#### Data extract:
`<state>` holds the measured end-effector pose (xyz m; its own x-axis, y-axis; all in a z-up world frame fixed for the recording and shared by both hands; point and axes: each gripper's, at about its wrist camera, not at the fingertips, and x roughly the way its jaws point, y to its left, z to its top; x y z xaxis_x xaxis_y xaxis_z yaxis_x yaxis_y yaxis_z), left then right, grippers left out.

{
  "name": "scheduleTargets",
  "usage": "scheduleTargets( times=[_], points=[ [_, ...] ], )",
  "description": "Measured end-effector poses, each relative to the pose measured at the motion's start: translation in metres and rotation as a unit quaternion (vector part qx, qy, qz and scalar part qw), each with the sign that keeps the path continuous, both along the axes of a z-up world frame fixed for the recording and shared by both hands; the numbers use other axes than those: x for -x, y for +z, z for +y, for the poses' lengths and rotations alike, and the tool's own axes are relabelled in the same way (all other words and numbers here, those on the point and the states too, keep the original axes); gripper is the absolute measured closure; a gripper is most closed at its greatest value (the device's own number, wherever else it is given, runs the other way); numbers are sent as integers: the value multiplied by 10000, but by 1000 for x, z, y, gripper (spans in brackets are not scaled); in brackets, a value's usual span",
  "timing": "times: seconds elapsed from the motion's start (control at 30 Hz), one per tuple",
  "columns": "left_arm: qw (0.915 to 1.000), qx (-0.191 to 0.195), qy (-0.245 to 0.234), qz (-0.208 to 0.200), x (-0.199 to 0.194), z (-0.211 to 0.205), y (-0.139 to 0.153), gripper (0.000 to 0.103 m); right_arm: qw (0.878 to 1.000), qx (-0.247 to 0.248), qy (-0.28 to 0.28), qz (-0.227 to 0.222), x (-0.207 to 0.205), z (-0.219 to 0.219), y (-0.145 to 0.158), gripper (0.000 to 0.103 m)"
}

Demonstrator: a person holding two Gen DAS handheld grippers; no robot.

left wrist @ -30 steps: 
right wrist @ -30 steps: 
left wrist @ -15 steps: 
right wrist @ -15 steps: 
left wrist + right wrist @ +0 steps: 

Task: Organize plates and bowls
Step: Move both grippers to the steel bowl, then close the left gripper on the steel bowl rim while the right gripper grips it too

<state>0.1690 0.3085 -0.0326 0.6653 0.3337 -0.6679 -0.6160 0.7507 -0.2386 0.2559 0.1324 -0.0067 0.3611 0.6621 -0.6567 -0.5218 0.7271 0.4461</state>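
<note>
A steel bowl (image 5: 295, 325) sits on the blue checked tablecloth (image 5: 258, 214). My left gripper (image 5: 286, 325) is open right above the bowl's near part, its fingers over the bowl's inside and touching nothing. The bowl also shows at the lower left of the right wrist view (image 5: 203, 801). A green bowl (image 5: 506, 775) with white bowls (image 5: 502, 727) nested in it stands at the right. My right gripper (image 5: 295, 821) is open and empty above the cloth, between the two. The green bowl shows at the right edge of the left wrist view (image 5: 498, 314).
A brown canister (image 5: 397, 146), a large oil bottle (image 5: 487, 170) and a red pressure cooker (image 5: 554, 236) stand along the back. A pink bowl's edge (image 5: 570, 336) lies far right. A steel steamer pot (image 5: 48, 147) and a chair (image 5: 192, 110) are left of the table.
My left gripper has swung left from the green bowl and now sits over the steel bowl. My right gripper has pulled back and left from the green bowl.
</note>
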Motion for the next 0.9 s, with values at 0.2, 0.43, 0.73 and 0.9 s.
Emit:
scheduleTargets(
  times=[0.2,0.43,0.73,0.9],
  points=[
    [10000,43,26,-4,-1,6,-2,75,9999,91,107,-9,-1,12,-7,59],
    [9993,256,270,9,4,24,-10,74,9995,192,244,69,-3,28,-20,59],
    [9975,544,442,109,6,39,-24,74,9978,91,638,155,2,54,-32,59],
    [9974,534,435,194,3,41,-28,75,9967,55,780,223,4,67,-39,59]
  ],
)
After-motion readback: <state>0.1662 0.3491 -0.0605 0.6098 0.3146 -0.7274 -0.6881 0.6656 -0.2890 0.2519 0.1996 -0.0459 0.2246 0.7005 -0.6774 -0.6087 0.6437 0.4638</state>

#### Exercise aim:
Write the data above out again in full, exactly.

#### Answer for this exercise:
`<state>` holds the measured end-effector pose (xyz m; its own x-axis, y-axis; all in a z-up world frame fixed for the recording and shared by both hands; point and axes: each gripper's, at about its wrist camera, not at the fingertips, and x roughly the way its jaws point, y to its left, z to its top; x y z xaxis_x xaxis_y xaxis_z yaxis_x yaxis_y yaxis_z), left then right, grippers left out.

{
  "name": "scheduleTargets",
  "usage": "scheduleTargets( times=[_], points=[ [_, ...] ], )",
  "description": "Measured end-effector poses, each relative to the pose measured at the motion's start: translation in metres and rotation as a unit quaternion (vector part qx, qy, qz and scalar part qw), each with the sign that keeps the path continuous, both along the axes of a z-up world frame fixed for the recording and shared by both hands; the numbers use other axes than those: x for -x, y for +z, z for +y, for the poses' lengths and rotations alike, and the tool's own axes are relabelled in the same way (all other words and numbers here, those on the point and the states too, keep the original axes); gripper is the absolute measured closure; a gripper is most closed at its greatest value (the device's own number, wherever else it is given, runs the other way); numbers are sent as integers: the value multiplied by 10000, but by 1000 for x, z, y, gripper (spans in brackets are not scaled); in brackets, a value's usual span",
  "timing": "times: seconds elapsed from the motion's start (control at 30 Hz), one per tuple",
  "columns": "left_arm: qw (0.915 to 1.000), qx (-0.191 to 0.195), qy (-0.245 to 0.234), qz (-0.208 to 0.200), x (-0.199 to 0.194), z (-0.211 to 0.205), y (-0.139 to 0.153), gripper (0.000 to 0.103 m); right_arm: qw (0.878 to 1.000), qx (-0.247 to 0.248), qy (-0.28 to 0.28), qz (-0.227 to 0.222), x (-0.207 to 0.205), z (-0.219 to 0.219), y (-0.145 to 0.158), gripper (0.000 to 0.103 m)"
}

Demonstrator: a person holding two Gen DAS handheld grippers; no robot.

left wrist @ -30 steps: 
right wrist @ -30 steps: 
left wrist @ -15 steps: 
right wrist @ -15 steps: 
left wrist + right wrist @ +0 steps: 

Task: Organize plates and bowls
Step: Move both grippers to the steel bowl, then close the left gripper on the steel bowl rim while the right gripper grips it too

<state>0.1690 0.3085 -0.0326 0.6653 0.3337 -0.6679 -0.6160 0.7507 -0.2386 0.2559 0.1324 -0.0067 0.3611 0.6621 -0.6567 -0.5218 0.7271 0.4461</state>
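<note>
A steel bowl (image 5: 295, 325) sits on the blue checked tablecloth (image 5: 258, 214). My left gripper (image 5: 286, 325) is open right above the bowl's near part, its fingers over the bowl's inside and touching nothing. The bowl also shows at the lower left of the right wrist view (image 5: 203, 801). A green bowl (image 5: 506, 775) with white bowls (image 5: 502, 727) nested in it stands at the right. My right gripper (image 5: 295, 821) is open and empty above the cloth, between the two. The green bowl shows at the right edge of the left wrist view (image 5: 498, 314).
A brown canister (image 5: 397, 146), a large oil bottle (image 5: 487, 170) and a red pressure cooker (image 5: 554, 236) stand along the back. A pink bowl's edge (image 5: 570, 336) lies far right. A steel steamer pot (image 5: 48, 147) and a chair (image 5: 192, 110) are left of the table.
My left gripper has swung left from the green bowl and now sits over the steel bowl. My right gripper has pulled back and left from the green bowl.
</note>
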Motion for the next 0.9 s, with values at 0.2, 0.43, 0.73 and 0.9 s.
Emit:
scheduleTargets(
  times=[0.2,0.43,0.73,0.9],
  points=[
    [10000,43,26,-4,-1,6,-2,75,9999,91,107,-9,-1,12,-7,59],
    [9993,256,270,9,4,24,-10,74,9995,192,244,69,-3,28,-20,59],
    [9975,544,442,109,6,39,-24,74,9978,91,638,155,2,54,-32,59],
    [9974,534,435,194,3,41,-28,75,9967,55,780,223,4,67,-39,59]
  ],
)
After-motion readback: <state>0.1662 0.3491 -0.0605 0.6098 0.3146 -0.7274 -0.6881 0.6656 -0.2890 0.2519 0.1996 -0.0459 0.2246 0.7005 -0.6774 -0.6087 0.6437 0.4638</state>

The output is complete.